Usuários de tablets são os que mais compram aplicativos, revela pesquisa

Por Redação | 04.09.2014 às 10:39

O mercado de tablets pode até estar tomando cada vez mais o lugar dos computadores na vida das pessoas, mas está longe de apresentar o mesmo crescimento que o de celulares. Isso em números totais, já que em consumo de conteúdo, os usuários dos aparelhos maiores estão bem à frente dos smartphones, estando mais dispostos a pagar por aplicativos e fazendo isso com mais constância.

Os números são da Frank N. Magid Associates, que indica um gasto médio de US$ 19 por usuário de tablet, contra US$ 13 dos donos dos celulares inteligentes. As compras in-app, ou seja, aquelas realizadas dentro dos próprios aplicativos, representam uma média de US$ 16, contra apenas US$ 9 dos smartphones.

Isso inclui todo tipo de conteúdo, como jogos, revistas e outros materiais premium. O único quesito em que os gastos médios são equivalentes é o campo dos serviços de streaming, como a Netflix, nos quais tanto os donos de tablets quanto de smartphones gastam em média US$ 20. As informações foram publicadas pelo CNET.

Para a consultoria, é isso o que explica, por exemplo, a maior proliferação de aplicativos mobile com suporte a anúncios. Como os usuários de smartphones costumam gastar menos com isso, os desenvolvedores precisam confiar nas propagandas para obter alguma renda. Além disso, na cabeça dos usuários, os celulares são associados a um consumo mais rápido de mídia e informação, ao contrário dos tablets, cujas telas maiores proporcionam maior conforto durante atividade de leitura ou exibição de vídeos mais longos, por exemplo.
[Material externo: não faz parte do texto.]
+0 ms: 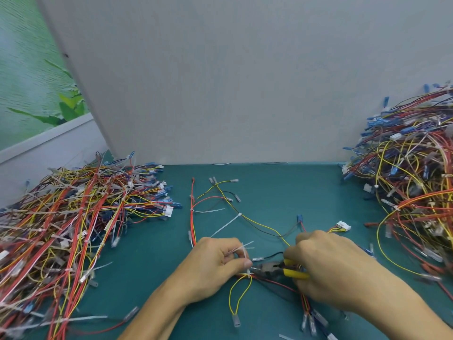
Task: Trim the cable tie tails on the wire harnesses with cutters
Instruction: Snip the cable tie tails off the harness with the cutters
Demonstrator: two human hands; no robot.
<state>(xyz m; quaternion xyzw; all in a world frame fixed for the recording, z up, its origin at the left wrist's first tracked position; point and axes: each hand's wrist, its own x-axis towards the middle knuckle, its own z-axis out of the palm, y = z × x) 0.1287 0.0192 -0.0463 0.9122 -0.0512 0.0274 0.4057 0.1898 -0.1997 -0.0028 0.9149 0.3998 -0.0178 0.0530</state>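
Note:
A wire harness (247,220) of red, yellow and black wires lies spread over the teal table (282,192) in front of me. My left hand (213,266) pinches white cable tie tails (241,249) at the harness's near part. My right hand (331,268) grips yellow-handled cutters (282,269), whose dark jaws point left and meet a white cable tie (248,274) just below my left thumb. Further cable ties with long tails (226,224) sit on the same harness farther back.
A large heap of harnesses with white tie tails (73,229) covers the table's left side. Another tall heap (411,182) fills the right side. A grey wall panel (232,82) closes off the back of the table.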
Apesar dos números concentrarem todas as categorias, são os jogos que lideram boa parte desses resultados. Segundo a pesquisa, em 2014 os usuários de todo o mundo gastaram mais de US$ 16 bilhões em aplicativos, sendo que 70% de tudo isso está concentrado apenas nos games. A expectativa é que tais resultados sejam triplicados até 2019, com os tablets continuando a liderar o movimento e, inclusive, roubando cada vez mais público de consoles portáteis como o Nintendo 3DS e o PlayStation Vita.

O estudo também traz uma perspectiva interessante em relação à penetração dos dispositivos mobile. De acordo com a Frank N. Magid Associates, 71% da população dos Estados Unidos possui pelo menos um smartphone, um número que cresceu 10% em relação ao ano passado. Ao mesmo tempo em que mostra a proliferação dos aparelhos, porém, também é uma demonstração de que ainda há espaço para crescer.

No campo dos tablets, o crescimento é ainda maior. Os aparelhos estão nas mãos de 57% dos americanos, número 13% superior em relação ao ano passado e 45% se comparado com os números de 2011.